Nutrition data analysis of breakfast foods


Visualization

Introduction

For my final project, I will analyze nutrition and ingredient data from breakfast products from foodfacts.com to gain insights about their general composition and nutrition values. The background for the project is my industrial design Master’s thesis, which deals with nutrition labeling, aiming at creating new interfaces that communicate food data to support informed decision-making for consumers. In relation to this, I am also exploring the potential benefits of implementing data visualization methodologies in the industrial design practice, that is, using data to inform a design process beyond information visualization. The target audience for my visualizations is thus designers, and I will evaluate the results based on how successfully they will be able to inform a further design process (be that of interfaces of physical products). My approach to the data is exploratory, so another goal is to (for the designers involved) provide an overview and general understanding of the nutrition information, hopefully uncovering trends that are not discoverable by looking at nutrition labels individually and allowing for decision-making about where to focus further analysis.

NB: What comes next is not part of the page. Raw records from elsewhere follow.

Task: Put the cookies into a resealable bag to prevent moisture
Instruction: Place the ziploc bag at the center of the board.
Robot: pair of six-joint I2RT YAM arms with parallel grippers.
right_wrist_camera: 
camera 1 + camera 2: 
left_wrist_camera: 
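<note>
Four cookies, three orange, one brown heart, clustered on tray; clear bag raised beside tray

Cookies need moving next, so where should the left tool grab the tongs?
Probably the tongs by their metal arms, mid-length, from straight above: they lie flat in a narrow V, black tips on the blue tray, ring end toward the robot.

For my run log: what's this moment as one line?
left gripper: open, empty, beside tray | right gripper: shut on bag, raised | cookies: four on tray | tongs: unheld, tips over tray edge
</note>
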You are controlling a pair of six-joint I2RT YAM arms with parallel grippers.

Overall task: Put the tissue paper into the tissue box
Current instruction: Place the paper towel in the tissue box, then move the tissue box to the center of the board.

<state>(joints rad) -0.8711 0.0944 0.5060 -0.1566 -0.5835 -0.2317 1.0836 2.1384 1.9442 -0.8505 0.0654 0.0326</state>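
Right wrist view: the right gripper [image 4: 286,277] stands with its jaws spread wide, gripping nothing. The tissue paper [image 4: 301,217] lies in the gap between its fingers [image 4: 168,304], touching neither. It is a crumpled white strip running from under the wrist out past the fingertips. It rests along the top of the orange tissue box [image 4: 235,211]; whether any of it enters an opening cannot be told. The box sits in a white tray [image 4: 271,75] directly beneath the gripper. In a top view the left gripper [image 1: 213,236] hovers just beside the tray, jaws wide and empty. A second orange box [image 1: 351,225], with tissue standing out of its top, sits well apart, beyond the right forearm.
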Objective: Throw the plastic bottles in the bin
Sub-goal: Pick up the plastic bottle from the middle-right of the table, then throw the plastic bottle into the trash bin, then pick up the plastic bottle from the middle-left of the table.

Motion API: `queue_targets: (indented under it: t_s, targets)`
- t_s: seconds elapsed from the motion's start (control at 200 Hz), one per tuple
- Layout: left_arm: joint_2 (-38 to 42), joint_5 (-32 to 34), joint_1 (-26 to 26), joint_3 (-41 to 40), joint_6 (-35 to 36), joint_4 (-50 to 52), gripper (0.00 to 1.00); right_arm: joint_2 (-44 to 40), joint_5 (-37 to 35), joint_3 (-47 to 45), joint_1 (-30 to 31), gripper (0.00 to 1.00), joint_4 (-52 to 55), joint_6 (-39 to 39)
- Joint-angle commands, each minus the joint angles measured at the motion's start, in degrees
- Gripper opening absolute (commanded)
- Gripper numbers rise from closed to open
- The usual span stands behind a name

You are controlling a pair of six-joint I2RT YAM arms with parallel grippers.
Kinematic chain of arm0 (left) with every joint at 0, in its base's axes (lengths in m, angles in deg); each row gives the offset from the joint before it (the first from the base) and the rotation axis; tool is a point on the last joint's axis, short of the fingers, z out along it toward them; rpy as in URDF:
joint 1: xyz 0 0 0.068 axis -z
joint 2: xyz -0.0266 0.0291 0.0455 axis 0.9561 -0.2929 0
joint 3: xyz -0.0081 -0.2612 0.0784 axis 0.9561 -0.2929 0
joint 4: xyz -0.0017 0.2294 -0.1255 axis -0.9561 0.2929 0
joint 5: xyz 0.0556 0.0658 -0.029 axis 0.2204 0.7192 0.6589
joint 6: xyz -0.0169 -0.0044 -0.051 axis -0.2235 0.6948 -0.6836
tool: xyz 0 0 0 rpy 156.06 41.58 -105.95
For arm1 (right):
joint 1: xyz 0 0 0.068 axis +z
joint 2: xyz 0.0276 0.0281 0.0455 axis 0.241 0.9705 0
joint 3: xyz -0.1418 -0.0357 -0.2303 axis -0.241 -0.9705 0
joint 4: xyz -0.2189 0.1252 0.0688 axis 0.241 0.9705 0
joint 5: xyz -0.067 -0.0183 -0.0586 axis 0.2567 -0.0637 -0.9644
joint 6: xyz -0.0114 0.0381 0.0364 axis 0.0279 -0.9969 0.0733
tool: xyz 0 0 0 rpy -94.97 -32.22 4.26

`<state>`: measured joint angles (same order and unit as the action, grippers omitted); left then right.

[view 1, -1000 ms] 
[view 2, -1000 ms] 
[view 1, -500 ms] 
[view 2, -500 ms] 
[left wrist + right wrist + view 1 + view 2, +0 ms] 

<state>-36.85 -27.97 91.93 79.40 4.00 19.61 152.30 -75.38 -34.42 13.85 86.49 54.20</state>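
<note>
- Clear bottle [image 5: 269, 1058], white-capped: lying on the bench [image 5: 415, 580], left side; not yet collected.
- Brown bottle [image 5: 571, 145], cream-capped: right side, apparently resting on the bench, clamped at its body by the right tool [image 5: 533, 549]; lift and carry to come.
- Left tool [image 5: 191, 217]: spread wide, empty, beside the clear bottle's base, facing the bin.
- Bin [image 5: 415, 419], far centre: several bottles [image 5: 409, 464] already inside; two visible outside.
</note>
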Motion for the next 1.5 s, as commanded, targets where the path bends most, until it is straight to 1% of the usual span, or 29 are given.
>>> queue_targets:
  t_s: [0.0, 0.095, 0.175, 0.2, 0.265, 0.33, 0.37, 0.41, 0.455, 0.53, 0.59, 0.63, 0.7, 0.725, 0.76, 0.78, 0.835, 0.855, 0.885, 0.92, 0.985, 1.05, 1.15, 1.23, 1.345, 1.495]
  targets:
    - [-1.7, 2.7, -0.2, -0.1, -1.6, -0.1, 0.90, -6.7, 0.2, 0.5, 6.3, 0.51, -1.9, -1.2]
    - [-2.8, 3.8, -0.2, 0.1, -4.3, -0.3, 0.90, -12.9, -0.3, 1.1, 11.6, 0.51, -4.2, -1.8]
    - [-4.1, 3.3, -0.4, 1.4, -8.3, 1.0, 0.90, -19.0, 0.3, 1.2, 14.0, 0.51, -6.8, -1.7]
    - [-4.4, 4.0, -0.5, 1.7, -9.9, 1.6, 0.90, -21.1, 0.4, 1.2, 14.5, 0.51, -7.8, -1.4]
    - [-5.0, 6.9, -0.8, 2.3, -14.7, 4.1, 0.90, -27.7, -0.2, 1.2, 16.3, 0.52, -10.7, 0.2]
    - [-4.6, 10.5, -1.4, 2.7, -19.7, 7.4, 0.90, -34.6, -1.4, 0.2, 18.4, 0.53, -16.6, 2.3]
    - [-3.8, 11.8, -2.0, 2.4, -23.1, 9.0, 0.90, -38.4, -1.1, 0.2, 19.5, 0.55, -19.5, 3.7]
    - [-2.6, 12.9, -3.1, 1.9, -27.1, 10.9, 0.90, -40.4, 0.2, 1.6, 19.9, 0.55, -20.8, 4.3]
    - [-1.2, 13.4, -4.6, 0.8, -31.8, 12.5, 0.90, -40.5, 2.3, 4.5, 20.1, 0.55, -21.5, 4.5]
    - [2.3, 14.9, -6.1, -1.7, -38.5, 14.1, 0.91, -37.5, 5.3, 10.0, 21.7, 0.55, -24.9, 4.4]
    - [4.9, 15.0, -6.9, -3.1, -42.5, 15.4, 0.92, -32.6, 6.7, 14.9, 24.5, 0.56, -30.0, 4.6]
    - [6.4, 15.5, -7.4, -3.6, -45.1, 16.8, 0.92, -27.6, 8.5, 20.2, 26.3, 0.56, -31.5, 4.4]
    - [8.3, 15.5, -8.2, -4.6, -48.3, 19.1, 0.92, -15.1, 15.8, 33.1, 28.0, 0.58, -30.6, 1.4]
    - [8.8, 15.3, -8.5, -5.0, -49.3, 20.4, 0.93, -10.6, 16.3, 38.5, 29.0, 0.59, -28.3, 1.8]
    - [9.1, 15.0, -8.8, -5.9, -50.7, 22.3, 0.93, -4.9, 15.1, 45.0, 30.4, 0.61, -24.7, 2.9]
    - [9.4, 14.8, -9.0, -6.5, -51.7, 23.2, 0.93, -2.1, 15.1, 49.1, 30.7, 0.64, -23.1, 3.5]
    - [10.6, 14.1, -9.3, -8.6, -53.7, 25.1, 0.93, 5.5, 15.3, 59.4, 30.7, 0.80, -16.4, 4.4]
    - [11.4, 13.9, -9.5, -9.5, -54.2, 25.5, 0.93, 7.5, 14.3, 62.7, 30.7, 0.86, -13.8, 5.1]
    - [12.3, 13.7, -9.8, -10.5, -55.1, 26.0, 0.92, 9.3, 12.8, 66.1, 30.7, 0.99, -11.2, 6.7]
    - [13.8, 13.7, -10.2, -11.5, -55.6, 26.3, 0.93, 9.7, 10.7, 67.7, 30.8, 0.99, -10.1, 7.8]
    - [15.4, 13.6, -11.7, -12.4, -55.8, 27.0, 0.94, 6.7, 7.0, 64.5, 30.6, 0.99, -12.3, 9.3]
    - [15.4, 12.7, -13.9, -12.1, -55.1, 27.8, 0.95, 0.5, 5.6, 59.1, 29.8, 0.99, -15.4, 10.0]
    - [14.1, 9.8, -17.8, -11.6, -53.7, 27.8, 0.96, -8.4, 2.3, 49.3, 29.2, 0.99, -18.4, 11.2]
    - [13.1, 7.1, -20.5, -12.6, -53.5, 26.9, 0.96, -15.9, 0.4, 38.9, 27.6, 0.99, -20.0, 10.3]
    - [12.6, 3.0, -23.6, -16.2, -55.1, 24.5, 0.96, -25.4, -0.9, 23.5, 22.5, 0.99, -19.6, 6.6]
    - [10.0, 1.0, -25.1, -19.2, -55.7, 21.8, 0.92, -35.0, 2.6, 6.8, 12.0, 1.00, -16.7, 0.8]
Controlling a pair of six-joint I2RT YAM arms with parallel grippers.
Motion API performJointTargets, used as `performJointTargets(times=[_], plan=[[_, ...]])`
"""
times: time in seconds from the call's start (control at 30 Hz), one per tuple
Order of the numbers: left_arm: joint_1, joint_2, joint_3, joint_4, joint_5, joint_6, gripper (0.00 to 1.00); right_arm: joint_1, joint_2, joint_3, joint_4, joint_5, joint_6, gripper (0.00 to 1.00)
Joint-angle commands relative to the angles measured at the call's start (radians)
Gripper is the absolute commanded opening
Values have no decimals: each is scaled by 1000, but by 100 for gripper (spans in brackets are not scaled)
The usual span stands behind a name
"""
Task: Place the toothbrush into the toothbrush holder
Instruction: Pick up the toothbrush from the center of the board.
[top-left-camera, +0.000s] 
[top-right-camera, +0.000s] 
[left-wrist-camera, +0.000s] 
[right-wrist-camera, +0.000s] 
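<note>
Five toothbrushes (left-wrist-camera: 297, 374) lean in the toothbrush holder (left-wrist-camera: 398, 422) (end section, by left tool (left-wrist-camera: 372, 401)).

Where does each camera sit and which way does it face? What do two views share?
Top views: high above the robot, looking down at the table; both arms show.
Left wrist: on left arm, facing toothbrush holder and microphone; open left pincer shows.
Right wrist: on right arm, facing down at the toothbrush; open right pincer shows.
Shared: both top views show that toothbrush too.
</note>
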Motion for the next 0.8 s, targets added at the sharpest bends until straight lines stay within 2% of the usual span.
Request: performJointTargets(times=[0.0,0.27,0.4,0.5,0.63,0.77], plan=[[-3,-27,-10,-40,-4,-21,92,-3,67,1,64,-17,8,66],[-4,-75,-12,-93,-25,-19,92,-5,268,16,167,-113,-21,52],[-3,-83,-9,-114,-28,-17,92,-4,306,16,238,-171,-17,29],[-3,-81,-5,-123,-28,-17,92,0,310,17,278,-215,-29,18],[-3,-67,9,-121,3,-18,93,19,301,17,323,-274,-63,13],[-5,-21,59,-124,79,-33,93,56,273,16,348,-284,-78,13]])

The final result is represented on a poster, where selected visualizations (histograms/bar graphs from Tableau and networks from Gephi) are arranged together to provide an overview of discoveries. Visualization made with Tableau Public are also online here.

 

Working with Nutriton Data

Nutrition data has two main components. The first one consists of numeric nutrition facts, such as serving size measures, sugar content, percentage of daily recommended value, etc. This data lends itself mainly to statistical analysis. The second component, ingredient data, can be subjected to statistical as well as network analyses in order to uncover trends in part-to-whole relationships, overall structure and clustering. I will conduct these analyses using Tableau and Gephi, but first I will have to collect and format the data.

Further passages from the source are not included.